20,000 Species Under the Sea: Diving to New Depths for Anti-Cancer Compounds
By Josh Southworth
Josh is an aspiring surgeon with a global surgery outlook. He is in his 2nd year studying graduate entry medicine at The University of Manchester, after completing his undergrad in Chemistry at The University of Oxford.
Cancer. The disease needs no introduction. In 2018 it affected the lives of roughly 17 million people, and 9.6 million of the cases were fatal (Data from Cancer Research UK). Despite the immense pressure cancer puts on societies around the globe, never has the armoury of techniques from chemotherapy to proton beam therapy been better equipped to fight back. Within the UK The Christie Hospital in Manchester is leading the charge against cancer, being the largest single site cancer hospital in Europe and sees around 44,000 patients per year. Of those who walk out the doors at the end of their care, I have no doubt all are grateful to the doctors, nurses and hundreds of support staff who keep the Christie’s operation going. I wonder though, how many are thankful to organisms like Ecteinascidia turbinata, a sea squirt resident to the Caribbean Sea for the help it played in treatment?
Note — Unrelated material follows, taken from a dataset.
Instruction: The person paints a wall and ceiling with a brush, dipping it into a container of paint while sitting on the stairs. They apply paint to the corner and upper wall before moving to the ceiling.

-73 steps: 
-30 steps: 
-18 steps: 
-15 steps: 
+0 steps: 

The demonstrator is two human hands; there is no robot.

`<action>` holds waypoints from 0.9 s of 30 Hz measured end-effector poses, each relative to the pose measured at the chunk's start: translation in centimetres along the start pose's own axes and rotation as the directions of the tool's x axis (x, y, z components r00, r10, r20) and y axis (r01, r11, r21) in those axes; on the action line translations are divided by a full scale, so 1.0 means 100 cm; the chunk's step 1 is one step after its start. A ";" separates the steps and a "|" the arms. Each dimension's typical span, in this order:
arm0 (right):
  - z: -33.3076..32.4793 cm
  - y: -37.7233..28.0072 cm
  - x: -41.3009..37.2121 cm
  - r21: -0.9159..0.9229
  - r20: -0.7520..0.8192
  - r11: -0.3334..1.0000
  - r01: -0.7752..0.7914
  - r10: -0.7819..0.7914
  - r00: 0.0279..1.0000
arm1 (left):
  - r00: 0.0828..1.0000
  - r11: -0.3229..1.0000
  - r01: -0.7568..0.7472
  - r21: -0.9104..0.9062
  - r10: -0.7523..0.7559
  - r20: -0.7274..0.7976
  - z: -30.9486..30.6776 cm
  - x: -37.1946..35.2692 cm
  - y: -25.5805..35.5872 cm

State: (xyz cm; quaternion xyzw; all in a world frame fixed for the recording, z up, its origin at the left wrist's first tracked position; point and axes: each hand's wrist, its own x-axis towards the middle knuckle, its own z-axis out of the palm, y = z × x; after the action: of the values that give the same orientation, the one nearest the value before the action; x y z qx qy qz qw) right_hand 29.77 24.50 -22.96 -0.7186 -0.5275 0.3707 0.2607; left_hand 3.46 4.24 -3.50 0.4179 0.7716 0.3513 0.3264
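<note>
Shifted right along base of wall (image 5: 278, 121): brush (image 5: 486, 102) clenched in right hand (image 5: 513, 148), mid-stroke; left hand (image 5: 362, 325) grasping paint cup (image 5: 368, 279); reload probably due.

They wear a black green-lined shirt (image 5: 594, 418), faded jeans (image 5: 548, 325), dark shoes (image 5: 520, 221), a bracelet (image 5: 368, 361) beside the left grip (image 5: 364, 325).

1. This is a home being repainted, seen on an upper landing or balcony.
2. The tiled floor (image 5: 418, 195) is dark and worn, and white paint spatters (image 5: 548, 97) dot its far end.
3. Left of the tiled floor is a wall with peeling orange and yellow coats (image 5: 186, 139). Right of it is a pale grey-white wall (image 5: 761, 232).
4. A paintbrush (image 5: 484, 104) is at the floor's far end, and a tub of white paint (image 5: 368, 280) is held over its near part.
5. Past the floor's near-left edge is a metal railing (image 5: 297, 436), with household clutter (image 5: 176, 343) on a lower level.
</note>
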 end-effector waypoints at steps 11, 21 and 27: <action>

The marine world’s relationship with the oncology ward is nothing new. The Caribbean Sea sponge was the first to be investigated from 1950-1960 where breakthrough compounds were extracted from this innocuous organism. These compounds shone the light on the marine world and paved the way to Cytarabine which treats leukaemia and non-Hodgkin lymphoma. Despite this novel anti-cancer drugs from this source are extremely hard to come by. This is due to the rarity of finding a species containing chemicals which can be proven to have anti-cancer properties, as well as these chemicals forming in such miniscule amounts that extracting them and properly characterising them is a difficult process. Marine organisms need to produce fantastic and pharmaceutically diverse compounds as a means of chemical armour, protecting the user from extremes of temperature, salinity, pressure and high O2 concentrations, not to mention innate resistance to predators. Since the Caribbean Sea sponge scientists have been trawling (sometimes quite literally) the oceans looking for the next blockbuster anti-cancer compound like a needle in a haystack. The marine haystack isn’t exactly small either – oceans cover over 70% of the surface of Earth and within the murky depths it is estimates there are 500 million marine species lurking, a truly mind-bending number. However, this number is merely a warmup when compared to the number 3.7x1030, which isn’t in fact describing some astronomical event, but is the number of microorganisms that also call the oceans home. Based purely on these gargantuan numbers you can see the oceans are a huge reservoir for diverse life which is begging to be explored and it is surprising that less than 5% of the deep sea has been, and less than 0.01% of the deep-sea floor has been sampled in detail. Despite the scale of the oceans, scientists have found a plethora of organisms happily swimming around out which could form the next generation of anti-cancer weaponry.
Picture 1: Tectitethya crypta Caribbean sea sponge where spongothymidine and spongouridine were extracted, leading to the development of Cytarabine (picuture adapted from spongeguide.org)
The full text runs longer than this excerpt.